The first row and second row of Table 9 show that all p values are < 0.05. So, the test rejects the null hypothesis at the 5% significance level, indicating that Model-4 is significantly better than Model-0 and Model-1 for all seven indicators. For the third row, the p values show that Model-4 is significantly better than Model-2 for all indicators other than sensitivity ν1. For the last row, the p values show that Model-4 is significantly better than Model-3 for all indicators other than specificity ν2 and precision ν3.

Effect of LDA

Table 10 presents the results of not using LDA, showing decreased accuracy compared to those using LDA and highlights the effectiveness of our proposed LDA. The future research direction is to explore more types of DA techniques and increase the diversity of LDA, hence, improving the generalization ability of our AI models. Note that Model-0 BCNN and Model-1 CNN-BD without LDA obtain performances lower than 90%, which are worse than traditional AI methods that do not utilize deep learning. This means deep learning with big data can improve performance, if we do not have big data (not using data augmentation means our training set is only 432 images as shown in Table 6), then deep models may not compete with traditional shallow models.

Table 10.

Results of not using LDA

Approach Sen ν1 Spc ν2 Prc ν3 Acc ν4 F1 ν5 MCC ν6 FMI ν7
M0-NLDA 89.46 ± 1.16 87.67 ± 1.02 87.89 ± 0.89 88.56 ± 0.73 88.66 ± 0.74 77.15 ± 1.47 88.67 ± 0.74
M1-NLDA 89.75 ± 1.81 89.46 ± 1.42 89.50 ± 1.26 89.60 ± 1.10 89.62 ± 1.14 79.23 ± 2.19 89.62 ± 1.14
M2-NLDA 91.54 ± 1.47 92.04 ± 1.74 92.02 ± 1.63 91.79 ± 1.26 91.77 ± 1.25 83.60 ± 2.52 91.78 ± 1.25
M3-NLDA 91.21 ± 0.75 91.50 ± 1.23 91.49 ± 1.12 91.35 ± 0.74 91.34 ± 0.71 82.72 ± 1.47 91.35 ± 0.71
M4-NLDA 92.17 ± 1.36 91.46 ± 1.41 91.53 ± 1.32 91.81 ± 1.11 91.84 ± 1.10 83.64 ± 2.22 91.84 ± 1.10
M4-LDA 94.08 ± 1.22 93.58 ± 1.49 93.63 ± 1.37 93.83 ± 0.96 93.85 ± 0.94 87.68 ± 1.91 93.85 ± 0.94

Bold means the best

M model, NLDA not using LDA

Figure 5 summarizes and compares all ten models, where LDA and NLDA represent use and non-use of LDA, respectively. From Fig. 5 we can clearly observe that our Model-4 CNN-BDER using LDA can obtain the best performance among all six models.

Fig. 5.

Fig. 5

Using LDA versus not using LDA (M model, LDA using proposed LDA, NLDA not using LDA)

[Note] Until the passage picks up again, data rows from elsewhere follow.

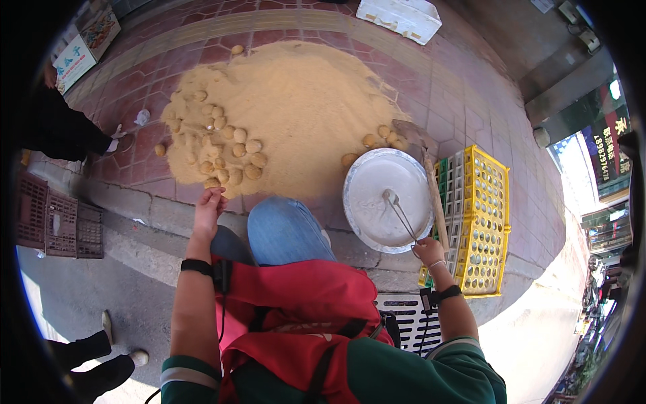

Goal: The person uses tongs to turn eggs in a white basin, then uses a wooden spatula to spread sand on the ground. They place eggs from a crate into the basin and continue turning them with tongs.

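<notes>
My right hand (430, 251) grips the handles of thin metal tongs (405, 219). The far end of the tongs dips into pale grey slurry in a wide round basin (350, 202), around a slurry-covered lump (388, 196) that looks like an egg. My left hand (210, 204) is at the near edge of a heap of tan, sawdust-like powder (308, 101), its fingers curled close to a coated egg-shaped ball (212, 183). Whether anything is between those fingers is hidden. Several more coated balls (253, 171) lie on the heap's left side, partly sunk in powder.
Right of the basin are a wooden handle (435, 202) and stacked plastic crates, the outermost a yellow crate (487, 222). A white foam box (401, 17) sits at the back. Brown crates (60, 222) stand left by the kerb (126, 202). Two people's legs (65, 126) show at left.
</notes>
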The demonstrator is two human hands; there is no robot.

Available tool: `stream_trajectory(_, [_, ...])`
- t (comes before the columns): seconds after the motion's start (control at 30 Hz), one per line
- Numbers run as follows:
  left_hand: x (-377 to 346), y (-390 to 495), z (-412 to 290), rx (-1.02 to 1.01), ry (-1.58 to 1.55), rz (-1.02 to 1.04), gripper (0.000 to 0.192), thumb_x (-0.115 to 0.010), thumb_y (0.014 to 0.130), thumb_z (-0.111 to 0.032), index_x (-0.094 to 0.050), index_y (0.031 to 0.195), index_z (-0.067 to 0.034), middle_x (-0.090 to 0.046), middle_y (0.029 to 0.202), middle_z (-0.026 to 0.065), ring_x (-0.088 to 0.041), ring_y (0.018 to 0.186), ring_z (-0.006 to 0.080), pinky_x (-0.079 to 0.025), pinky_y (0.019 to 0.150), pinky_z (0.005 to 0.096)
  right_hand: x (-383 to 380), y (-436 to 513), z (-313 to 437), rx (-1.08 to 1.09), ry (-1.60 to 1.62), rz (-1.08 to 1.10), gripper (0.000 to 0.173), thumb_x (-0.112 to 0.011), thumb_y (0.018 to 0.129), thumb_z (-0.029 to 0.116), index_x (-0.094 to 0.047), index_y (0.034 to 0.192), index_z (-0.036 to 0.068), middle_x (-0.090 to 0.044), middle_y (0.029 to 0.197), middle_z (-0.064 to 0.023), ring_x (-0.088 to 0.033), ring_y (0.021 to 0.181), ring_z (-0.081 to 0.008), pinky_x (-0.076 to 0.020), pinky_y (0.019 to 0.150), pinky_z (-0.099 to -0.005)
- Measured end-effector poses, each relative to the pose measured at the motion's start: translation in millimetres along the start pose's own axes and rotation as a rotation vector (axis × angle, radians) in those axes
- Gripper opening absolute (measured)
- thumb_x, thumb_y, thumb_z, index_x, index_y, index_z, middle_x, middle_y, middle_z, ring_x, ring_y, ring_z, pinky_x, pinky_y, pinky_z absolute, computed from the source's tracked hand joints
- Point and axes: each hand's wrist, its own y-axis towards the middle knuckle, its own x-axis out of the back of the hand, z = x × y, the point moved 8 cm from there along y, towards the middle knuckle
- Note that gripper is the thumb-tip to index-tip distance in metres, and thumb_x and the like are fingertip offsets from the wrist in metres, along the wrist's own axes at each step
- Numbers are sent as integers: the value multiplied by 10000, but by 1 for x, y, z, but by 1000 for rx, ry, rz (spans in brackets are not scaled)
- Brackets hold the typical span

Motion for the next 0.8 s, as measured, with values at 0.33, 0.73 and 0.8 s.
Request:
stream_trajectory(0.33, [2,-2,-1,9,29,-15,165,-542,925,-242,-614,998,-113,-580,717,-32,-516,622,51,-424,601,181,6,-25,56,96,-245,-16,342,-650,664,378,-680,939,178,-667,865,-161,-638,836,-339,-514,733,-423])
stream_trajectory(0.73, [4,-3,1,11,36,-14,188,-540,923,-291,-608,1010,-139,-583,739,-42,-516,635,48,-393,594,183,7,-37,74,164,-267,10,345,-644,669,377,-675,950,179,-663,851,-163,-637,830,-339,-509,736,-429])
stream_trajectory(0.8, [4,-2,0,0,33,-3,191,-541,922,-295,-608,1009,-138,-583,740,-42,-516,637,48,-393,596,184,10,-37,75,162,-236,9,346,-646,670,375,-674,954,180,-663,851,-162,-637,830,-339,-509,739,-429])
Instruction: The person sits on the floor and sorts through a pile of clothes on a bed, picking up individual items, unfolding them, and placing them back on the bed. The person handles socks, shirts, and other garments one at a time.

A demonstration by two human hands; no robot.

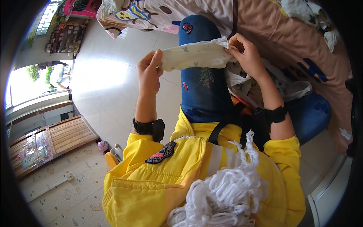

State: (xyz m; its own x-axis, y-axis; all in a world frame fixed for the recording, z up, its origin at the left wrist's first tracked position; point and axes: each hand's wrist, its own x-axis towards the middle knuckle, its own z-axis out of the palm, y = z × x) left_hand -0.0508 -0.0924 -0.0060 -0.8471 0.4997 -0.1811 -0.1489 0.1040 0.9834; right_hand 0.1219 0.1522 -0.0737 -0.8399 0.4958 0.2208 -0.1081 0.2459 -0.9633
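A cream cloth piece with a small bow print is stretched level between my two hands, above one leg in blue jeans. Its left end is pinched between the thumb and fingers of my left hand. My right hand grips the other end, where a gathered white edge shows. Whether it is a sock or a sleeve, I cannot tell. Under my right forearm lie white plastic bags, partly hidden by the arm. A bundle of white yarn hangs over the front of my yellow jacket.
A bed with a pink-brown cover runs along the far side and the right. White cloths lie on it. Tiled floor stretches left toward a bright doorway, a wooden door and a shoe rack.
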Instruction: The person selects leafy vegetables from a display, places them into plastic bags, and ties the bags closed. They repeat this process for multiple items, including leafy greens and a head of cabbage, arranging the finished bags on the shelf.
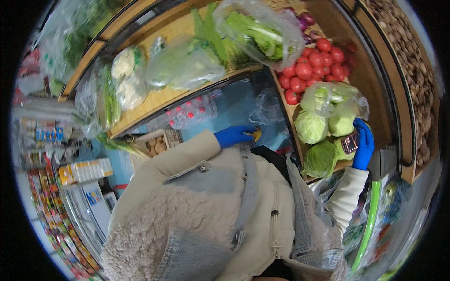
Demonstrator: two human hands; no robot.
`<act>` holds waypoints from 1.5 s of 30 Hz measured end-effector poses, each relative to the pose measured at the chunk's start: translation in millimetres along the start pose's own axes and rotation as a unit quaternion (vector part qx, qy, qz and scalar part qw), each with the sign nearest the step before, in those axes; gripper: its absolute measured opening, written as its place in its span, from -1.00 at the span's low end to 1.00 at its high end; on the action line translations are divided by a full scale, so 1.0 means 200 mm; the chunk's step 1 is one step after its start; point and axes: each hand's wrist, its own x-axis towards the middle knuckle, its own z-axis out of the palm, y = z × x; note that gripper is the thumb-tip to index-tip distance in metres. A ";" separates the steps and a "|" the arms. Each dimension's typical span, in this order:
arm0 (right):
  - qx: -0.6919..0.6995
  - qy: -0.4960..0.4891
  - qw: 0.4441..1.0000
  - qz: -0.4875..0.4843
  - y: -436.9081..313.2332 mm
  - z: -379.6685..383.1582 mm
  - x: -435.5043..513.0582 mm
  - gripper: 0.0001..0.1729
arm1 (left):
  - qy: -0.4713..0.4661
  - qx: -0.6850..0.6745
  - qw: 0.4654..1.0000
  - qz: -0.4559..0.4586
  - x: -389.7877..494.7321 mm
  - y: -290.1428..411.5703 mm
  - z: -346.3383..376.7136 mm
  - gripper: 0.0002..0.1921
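My left hand [232,136], in a blue glove, pinches a small yellow-brown piece [257,134] over the blue floor; what it is cannot be made out. On the right, my blue-gloved right hand [364,145] is at the edge of the vegetable bin. A small dark rectangular object with a pinkish rim [349,143] rests against its palm, in front of a pale green cabbage [341,150]. The thumb is hidden. Beside this hand lie a round green cabbage [320,159], a paler cabbage [311,126] and a bagged cabbage [321,100].
Red tomatoes [316,63] fill the bin beyond the cabbages. A wooden shelf [140,114] carries bagged cauliflower [126,77] and bagged leafy greens [260,35]. Bottles with red caps [191,112] stand below it. A box of potatoes [157,145] sits left. A bright green strip [367,224] runs lower right.
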 end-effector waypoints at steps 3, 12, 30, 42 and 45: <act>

Here we do not run hypothesis test, since all the models without LDA show reduced performance than the models with LDA. We have already proven that the statement “Model-4 is better than Models-(0–3)” is statistically significant, so we can conclude that Model-4 is better than Models without LDA.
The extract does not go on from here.